We are happy if researchers choose FluTAS as a base solver for their applications. For future and further developments, we provide the following recommendations:

1. Clone or fork the repository (private or public, depending on the granted access you have);
2. Work on a separate branch from the master or main one. To do so, type on the command line git checkout -b "<NAME_OF_YOUR_BRANCH>". Choose a name for your meaningful name for your branch and work on it;
3. You can use the already available applications or create new ones. In this case, we recommend following the already available templates;
4. If you plan to create new applications:
   • create a new directory with the name of your app in apps folder, i.e., cp -r "<NAME_OF_AN_EXISTING_APP>" "<NAME_OF_YOUR_NEW_APP>". As existing app, choose the one closest to your expected needs;
   • adjust the name of the existing files and folders inside the new directory. You can type on the terminal:

     mv main__"<NAME_OF_AN_EXISTING_APP>".f90 main__"<NAME_OF_YOUR_NEW_APP>".f90
     mv post."<NAME_OF_AN_EXISTING_APP>" post."<NAME_OF_YOUR_NEW_APP>" 
     mv app."<NAME_OF_AN_EXISTING_APP>" app."<NAME_OF_YOUR_NEW_APP>"
     

   • open the file app."<NAME_OF_YOUR_NEW_APP>", e.g. vi app."<NAME_OF_YOUR_NEW_APP>" and modify the name of the existing main__"<NAME_OF_AN_EXISTING_APP>".f90 with main__"<NAME_OF_YOUR_NEW_APP>".f90. In the same file, there is also a list of preprocessor flags specific to this app. Adjust them or add new ones depending on your needs;
   • modify the descriptions and comments inside param.f90 and main__"<NAME_OF_YOUR_NEW_APP>".f90
   • try to create an executable for the new application to test if everything has been done properly

     make clean APP=<NAME_OF_YOUR_NEW_APP> && make ARCH=generic-gnu APP=<NAME_OF_YOUR_NEW_APP> DO_DBG=0 -j4
     

   If the compilation is successful, an executable termed flutas."<NAME_OF_YOUR_NEW_APP>" will be created in the directory src/.
5. Once the new application is created, the user can start to modify the source code.

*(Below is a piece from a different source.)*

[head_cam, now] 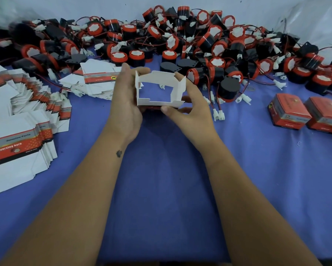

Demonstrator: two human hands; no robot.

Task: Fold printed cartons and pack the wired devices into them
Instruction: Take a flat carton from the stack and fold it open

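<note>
- Blue cloth [161, 189] covers the work surface; both forearms reach forward over its bare part.
- Left hand [125, 106]: its fingers curl round the left wall of the carton [159, 102], thumb up beside the wall's top edge.
- Right hand [192, 110]: thumb and fingers pinch the carton's right wall and near rim, one fingertip resting on the far right corner flap.
- Carton: held between the two hands above the cloth, opened into a tube, upper flaps standing, cloth visible through it. Judged light, thin and easily creased; best held at the walls just beside the fold lines, not by the loose flaps.
- Left of the fingers: flat cartons [19, 144] lie fanned in stacks, and likely slide apart readily.
- Right of the fingers: finished boxes [288, 112] stand closed.
- Beyond the fingertips: wired devices [180, 39] lie heaped, rigid black-and-red cylinders with thin leads and white plugs; the leads probably tangle, so take one by its body.
</note>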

Many code styles are possible, but a modular and sustainable programming practice is strongly encouraged, i.e.
   • Keep the subroutines as pure as possible with most of the variables declared with a defined intent, i.e. in, out or inout. This input/output approach must be respected for the "large" arrays (e.g. velocity, pressure, temperature fields, etc.);
   • Do not define global arrays visible to all the subroutines, but define all the arrays locally and only in the subroutines where they are needed. This is also beneficial for the GPU porting and ensures efficient use of the available memory;
   • For each new module and new subroutines, always employ the statement implicit none;
   • For each new module, import only the required subroutines and variables;
   • For each new module, explicitly declare what the public subroutines are. The remaining ones are kept private by default;
   • Add comments to the code and respect a minimum indentation for readability;
   • Do not make abuse of preprocessor macros. Sometimes duplicate the subroutines rather than use too many preprocessor macros;
   • For each new development and application, create different benchmarks of increasing complexities that serve as examples for the new application and test, debug and continuously integrate the code. In the examples directory, create a new folder for the new app and place the examples there. Ideally, just changing the input files, and after generating the executable for that application, the user can run a specific example without modifying the source code.